Narratives of Disenchantment and Secularization: Critiquing Max Weber's Idea of Modernity
What does it really mean to be modern?

The contributors to this collection offer critical attempts both to re-read Max Weber's historical idea of disenchantment and to develop further his understanding of what the contested relationship between modernity and religion represents. The approach is distinctive because it focuses on disenchantment as key to understanding those aspects of modern society and culture that Weber diagnosed. This is in opposition to approaches that focus on secularization, narrowly construed as the rise of secularism or the divide between religion and politics, and that then conflate this with modernization as a whole.

Other novel contributions are discussions of temporality - meaning the sense of time or of historical change that posits a separation between an ostensibly secular modernity and its religious past - and of the manner in which such a sense of time is constructed and disseminated through narratives that themselves may resemble religious myths.
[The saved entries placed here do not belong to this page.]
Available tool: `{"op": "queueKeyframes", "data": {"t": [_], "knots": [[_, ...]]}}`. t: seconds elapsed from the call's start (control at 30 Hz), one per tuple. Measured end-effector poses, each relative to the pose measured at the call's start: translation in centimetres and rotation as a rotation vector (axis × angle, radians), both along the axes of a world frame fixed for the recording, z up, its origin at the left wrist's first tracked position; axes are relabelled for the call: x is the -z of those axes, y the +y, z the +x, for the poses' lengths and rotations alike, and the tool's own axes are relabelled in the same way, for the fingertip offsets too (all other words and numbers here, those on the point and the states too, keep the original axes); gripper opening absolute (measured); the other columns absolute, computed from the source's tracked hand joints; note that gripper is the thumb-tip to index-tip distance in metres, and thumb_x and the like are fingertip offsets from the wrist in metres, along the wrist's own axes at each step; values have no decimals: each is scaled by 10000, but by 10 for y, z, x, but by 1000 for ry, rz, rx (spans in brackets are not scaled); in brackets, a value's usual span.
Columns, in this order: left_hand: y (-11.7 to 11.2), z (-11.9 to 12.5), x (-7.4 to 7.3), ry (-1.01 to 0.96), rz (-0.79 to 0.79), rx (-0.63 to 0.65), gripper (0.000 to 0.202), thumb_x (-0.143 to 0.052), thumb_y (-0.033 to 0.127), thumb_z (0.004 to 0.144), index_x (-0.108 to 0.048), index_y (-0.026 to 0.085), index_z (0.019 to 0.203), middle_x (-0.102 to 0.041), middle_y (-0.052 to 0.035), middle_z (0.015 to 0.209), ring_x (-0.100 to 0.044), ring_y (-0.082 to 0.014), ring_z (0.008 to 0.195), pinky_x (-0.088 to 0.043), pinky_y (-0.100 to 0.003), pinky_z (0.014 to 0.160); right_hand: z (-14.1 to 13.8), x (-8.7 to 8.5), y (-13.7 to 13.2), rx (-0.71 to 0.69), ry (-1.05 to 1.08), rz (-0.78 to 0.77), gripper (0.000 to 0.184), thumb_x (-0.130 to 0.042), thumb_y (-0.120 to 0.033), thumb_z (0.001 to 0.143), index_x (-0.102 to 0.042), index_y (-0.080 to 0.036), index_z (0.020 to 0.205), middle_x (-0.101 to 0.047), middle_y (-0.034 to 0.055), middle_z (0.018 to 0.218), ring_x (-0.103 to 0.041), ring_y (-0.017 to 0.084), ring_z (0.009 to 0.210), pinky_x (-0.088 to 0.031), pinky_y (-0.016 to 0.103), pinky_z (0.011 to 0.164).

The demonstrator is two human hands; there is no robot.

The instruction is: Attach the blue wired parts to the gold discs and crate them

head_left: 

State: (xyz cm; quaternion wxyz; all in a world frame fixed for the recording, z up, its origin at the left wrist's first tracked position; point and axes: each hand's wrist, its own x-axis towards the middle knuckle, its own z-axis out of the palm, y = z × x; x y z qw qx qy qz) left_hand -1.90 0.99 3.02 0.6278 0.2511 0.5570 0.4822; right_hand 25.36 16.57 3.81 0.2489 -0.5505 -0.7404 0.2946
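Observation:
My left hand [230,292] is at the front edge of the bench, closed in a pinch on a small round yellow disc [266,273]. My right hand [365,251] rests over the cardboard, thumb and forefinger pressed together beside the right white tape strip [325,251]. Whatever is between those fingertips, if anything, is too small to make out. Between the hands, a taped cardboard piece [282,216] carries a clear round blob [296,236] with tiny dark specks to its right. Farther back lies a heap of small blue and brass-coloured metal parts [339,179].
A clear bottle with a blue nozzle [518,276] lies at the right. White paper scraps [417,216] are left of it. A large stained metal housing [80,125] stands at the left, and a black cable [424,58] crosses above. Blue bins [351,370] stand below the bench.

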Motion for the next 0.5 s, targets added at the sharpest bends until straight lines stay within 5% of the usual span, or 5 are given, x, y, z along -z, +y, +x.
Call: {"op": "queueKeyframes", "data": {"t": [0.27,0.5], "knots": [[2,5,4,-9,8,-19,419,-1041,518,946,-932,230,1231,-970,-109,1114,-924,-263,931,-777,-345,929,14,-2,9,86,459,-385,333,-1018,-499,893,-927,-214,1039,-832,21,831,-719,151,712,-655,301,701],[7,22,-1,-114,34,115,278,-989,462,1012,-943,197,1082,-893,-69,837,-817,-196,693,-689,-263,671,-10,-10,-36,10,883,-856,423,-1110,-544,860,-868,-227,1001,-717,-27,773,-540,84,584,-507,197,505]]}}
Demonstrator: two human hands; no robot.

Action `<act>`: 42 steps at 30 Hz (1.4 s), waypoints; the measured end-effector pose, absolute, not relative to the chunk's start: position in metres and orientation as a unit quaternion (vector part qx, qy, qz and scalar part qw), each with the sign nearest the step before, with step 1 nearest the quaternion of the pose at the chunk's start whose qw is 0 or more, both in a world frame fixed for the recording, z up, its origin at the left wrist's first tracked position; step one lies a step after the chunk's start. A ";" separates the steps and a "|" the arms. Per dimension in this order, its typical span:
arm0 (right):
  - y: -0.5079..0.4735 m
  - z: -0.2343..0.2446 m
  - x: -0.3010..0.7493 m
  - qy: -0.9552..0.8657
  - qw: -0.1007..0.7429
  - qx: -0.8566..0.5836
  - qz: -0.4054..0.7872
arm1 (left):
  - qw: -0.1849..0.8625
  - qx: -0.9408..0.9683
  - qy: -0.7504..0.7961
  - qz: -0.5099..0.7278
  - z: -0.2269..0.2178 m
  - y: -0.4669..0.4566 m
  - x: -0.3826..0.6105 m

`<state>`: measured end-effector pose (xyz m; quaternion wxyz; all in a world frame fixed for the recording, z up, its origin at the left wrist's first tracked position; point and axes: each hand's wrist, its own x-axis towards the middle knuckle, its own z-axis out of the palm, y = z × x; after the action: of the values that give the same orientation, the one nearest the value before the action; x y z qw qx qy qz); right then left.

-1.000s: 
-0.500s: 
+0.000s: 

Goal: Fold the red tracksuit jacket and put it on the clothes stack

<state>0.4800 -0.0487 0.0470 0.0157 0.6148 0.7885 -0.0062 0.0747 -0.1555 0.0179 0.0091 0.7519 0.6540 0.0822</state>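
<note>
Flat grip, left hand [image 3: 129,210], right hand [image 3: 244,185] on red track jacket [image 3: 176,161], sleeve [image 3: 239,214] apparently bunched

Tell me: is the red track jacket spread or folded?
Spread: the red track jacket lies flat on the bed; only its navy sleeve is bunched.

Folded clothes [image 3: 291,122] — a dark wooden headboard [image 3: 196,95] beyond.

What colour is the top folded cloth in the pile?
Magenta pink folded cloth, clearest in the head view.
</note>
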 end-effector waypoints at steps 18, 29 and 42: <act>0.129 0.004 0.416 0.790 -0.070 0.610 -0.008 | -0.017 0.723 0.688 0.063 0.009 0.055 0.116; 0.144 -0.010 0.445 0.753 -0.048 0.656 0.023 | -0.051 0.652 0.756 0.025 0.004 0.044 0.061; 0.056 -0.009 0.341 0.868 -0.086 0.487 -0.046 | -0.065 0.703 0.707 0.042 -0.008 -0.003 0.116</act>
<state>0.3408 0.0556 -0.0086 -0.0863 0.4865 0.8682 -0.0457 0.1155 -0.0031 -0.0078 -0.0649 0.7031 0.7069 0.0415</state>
It reflects the idea that disenchantment is a narrative with either Enlightenment, Romantic, or Christian roots, thereby developing a conversation between critical studies in the field of secularism (such as those of Talal Asad and Gil Anidjar) and conceptual history approaches to secularization and modernity (such as those of Karl Löwith and Reinhart Koselleck), and in the process creates something that is more than merely the sum of its parts.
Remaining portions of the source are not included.